Understanding Version Control with Diffs
Every project is made up of countless little changes. With a little luck, they will finally form a website, an app, or some other product. Your version control system keeps track of these changes. But only once you understand how to read them will you be able to track your project’s progress.
Using the example of Git, the popular version control system, this article will help you understand these changes.
Diffs Represent Changes
In version control, the differences between one version and another are presented in what’s called a “diff” (or a “patch”). You’ll encounter diffs when working in technical surroundings like the command line, but also in graphical tools like “Tortoise Git” (Win) or “Tower” (Mac) and in code hosting platforms like “GitHub”. Diffs are the most frequently-used methods of visualizing changes.
Let’s learn to read diffs with an example.
Compared Files A/B
Our example diff compares two items with each other: item A and item B. In theory, A and B can be any file. In most cases, however, you’ll be wanting to compare the same file, but in two different versions.
To set the scene, a diff output always begins by declaring which files are represented by “A” and “B”.
Rather technical information, which you’ll rarely need, follows: the file metadata.
The first two strings represent the object hashes (or “IDs”) of our two files. In the background, Git not only saves versions of the project but also of each file item as an object. Hashes like the ones seen here are used to identify a file from a specific version.
Finally, the number on the right is an internal file mode identifier; ‘100644’ is just a “normal file”,’100755’ specifies an executable file and ‘120000’ represents a symbolic link.
Markers for a/b
A little later in the output, actual pieces of changes are displayed. To be able to identify which come from which version (A or B), each compared item is assigned a symbol: a minus (“-“) sign is used for version A, while a plus (“+”) sign is used for version B.

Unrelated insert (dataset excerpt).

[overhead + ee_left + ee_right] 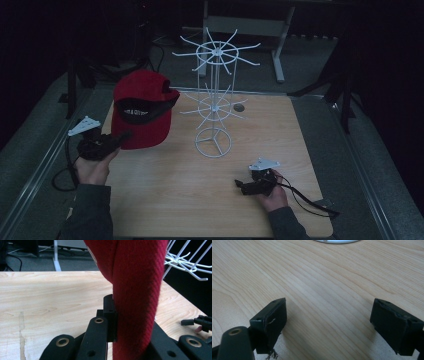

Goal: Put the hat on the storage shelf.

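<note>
cap: at the table's left, raised off the top, left of the rack
rack: stands on the table, centre-far
left gripper: near-left edge, touching the cap's near rim
right gripper: near-right on the table, well apart from the rack

A: That red cap is clearly cloth, a coarse twill weave, matt and a bit fuzzy up close. Its inner band looks black.

B: Yep. The table is pale wood grain, smooth with a soft sheen, though one chipped patch shows near the edge. The rack looks like thin white-coated wire, slightly glossy.

A: And the right gripper pads look like matt black plastic, scuffed at the edges.
</note>
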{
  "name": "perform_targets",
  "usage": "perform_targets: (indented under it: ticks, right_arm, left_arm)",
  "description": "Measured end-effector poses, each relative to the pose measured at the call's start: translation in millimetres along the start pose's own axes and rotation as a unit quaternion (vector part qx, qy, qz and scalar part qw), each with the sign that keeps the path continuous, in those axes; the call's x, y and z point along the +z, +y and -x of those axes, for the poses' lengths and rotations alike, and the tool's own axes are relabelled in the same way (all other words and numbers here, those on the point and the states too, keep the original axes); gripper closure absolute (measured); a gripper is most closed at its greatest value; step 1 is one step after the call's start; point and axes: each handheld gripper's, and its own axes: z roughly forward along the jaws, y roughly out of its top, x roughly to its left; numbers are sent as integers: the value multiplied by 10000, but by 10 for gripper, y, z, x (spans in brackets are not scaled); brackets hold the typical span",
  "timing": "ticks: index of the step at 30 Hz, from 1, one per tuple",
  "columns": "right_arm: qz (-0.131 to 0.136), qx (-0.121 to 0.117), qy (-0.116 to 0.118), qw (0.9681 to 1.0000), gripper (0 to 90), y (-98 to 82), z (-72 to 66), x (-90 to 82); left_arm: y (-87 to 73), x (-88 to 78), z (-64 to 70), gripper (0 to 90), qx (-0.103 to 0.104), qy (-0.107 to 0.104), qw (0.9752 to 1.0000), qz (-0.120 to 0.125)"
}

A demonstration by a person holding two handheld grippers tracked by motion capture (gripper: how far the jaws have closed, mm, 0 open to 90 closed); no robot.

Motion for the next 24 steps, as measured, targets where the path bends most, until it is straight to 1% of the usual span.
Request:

Inspecting a 10,000 line file with only two modified lines would be a tedious process if the diff showed the entire contents of the file at once. Instead, only the portions that have actually been changed are shown. In Git, such a portion is called a “chunk” (or a “hunk”). The actual changed lines are surrounded by unchanged lines before and after the modification. These are called the “context”, because they help the user understand the context in which these modifications were made.

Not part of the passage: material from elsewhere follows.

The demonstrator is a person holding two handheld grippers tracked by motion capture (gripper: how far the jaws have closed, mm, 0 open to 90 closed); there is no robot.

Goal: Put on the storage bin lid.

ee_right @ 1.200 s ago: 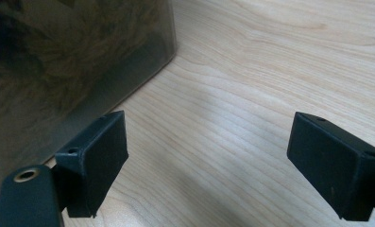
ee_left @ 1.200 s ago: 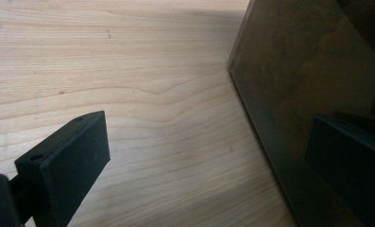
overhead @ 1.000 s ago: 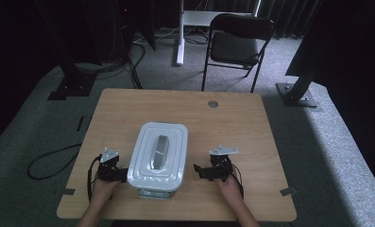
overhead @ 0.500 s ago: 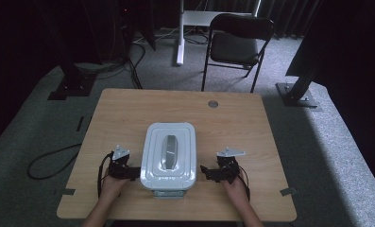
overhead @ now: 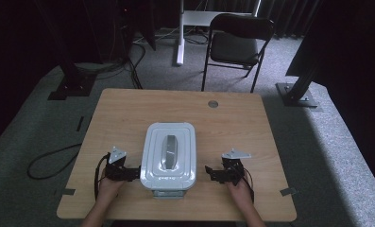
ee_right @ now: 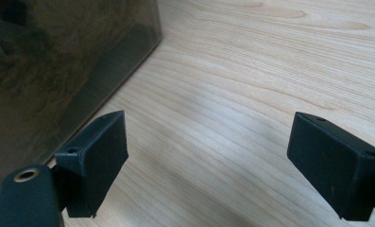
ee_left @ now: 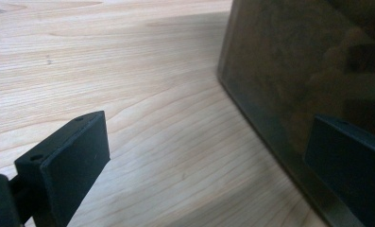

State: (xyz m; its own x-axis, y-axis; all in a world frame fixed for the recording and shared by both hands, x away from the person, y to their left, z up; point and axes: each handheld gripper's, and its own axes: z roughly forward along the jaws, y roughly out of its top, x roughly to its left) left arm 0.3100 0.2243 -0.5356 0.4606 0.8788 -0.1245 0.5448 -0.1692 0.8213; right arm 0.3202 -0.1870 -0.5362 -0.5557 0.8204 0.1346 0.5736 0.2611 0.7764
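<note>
Looked down in the high view on a wooden table (overhead: 128, 109) that took up the middle of the frame. Found the storage box (overhead: 169, 189) at lower centre, close to the near edge, squared to it. Carried a white lid (overhead: 152, 161) with a grey handle (overhead: 169, 150) along its middle, seated flat and closed.

Showed the box's dark tinted wall at the right of the left gripper view (ee_left: 308, 71) and at the upper left of the right gripper view (ee_right: 57, 61). Hinted at something brownish behind the tint; could not tell what was inside.

Flanked the box low in the high view: left gripper (overhead: 131, 173) right up against its left side, whether touching could not be told; right gripper (overhead: 212, 174) near its right side but apart. Stood wide apart and empty in both gripper views, left gripper (ee_left: 208, 161) with one jaw in front of the wall, right gripper (ee_right: 213, 161) over bare wood.

Judged the step as bracketing the box from both sides. Called next, probably, for bringing the right one in to the wall, level with the left, before any push or lift.
</note>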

A header prepends each of these chunks. The first part of the header informs you which lines were affected, enclosed in two “@” signs each. Let’s see which lines were modified in the first chunk of our example diff:
- From file A (represented by a “-“), 6 lines are extracted, beginning from line no. 34
- From file B (represented by a “+”), 8 lines are displayed, also starting from line no. 34
After the closing pair of “@@”, another piece of context is given: Git tries to display a method name or other contextual information about where this chunk was taken from in the file. However, this differs depending on the programming language and doesn’t work in all scenarios.
To understand a change, you must be able to see both of its states – before and after the modification. This is why Git marks the lines that were actually changed with either a “+” or a “-” sign: a line that is prepended with a “-” sign comes from A, while a line with a “+” sign comes from B.

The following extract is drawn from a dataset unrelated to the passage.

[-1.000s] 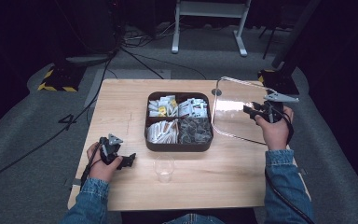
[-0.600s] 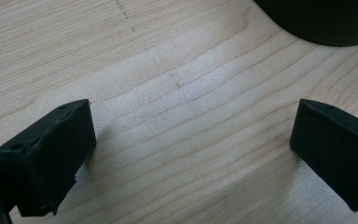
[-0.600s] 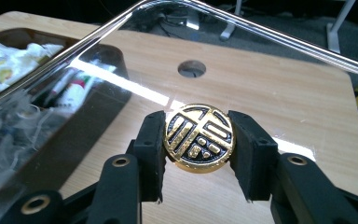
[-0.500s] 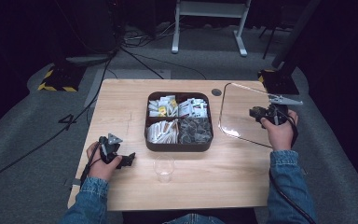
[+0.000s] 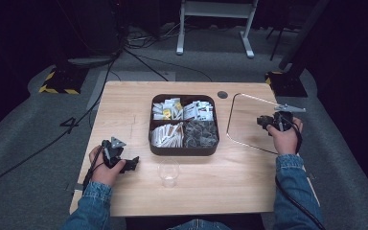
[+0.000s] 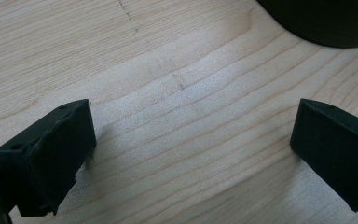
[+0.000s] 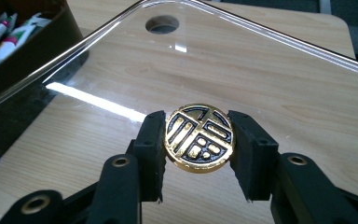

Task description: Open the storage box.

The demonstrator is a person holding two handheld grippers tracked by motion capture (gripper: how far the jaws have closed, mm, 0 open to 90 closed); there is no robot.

Git kindly chooses “A” and “B” in such a way that (in most cases) you can think of A (or “-“) as “old” content and B (or “+”) as “new” content.
Our example helps us understand this:
Change #1 contains two lines prepended with a “+”. Because no counterpart in A existed for these lines (no lines with “-“), this means that the lines were added.
Change #2 is exactly the opposite: we have two lines marked with “-” signs in A. Since B doesn’t have an equivalent (no “+” lines), this means they were deleted.
Finally, some lines were actually modified: in Change #3, the two “-” lines were changed to look like the two “+” lines below.
You now know how to read and understand a diff output. Now let’s look at how to generate some of this output in Git.
Inspecting Local Changes
Before committing changes, you’ll want to see what exactly you did. The “git diff” command will show you all of your local changes that haven’t been added to Git’s ‘Staging Area’, yet: $ git diff
If instead you’d like to see only the changes that you’ve already staged, you can do so by adding the “–staged” parameter to the command.
Inspecting Committed Changes
Changes that have already been committed to the repository can be inspected with the “git log” command. By default, it only spits out an overview of the commit’s metadata (like author, message, and date). If you add the “-p” flag, you can also request detailed information about the exact changes:
Comparing Branches & Revisions
Diffs are also useful when you want to understand how a certain branch (or even a specific commit) differs from another. For example, you might be interested in seeing all the changes from the “contact-form” branch that you don’t have in “master”, yet. To achieve this, use the “git diff” command as follows: $ git diff master..contact-form
But you’re not limited to comparing branches. You can even compare two arbitrary commits with each other: $ git diff 0023cdd..fcd6199
Tools for Clearer Visualization
When looking at larger and more complicated modifications, you may need all the help you can get. A dedicated diff tool application will offer an improved visualization – and will thereby make understanding changes easier.
To help you choose from the many available tools in this area, have a look at this overview of recommended apps.
I hope this article showed you that diffs (although they may suggest otherwise on first examination) are not just obscure ASCII art. Once you’ve learned how to read them, they allow you to understand how your project evolved. This makes them an essential tool for every member of a development team.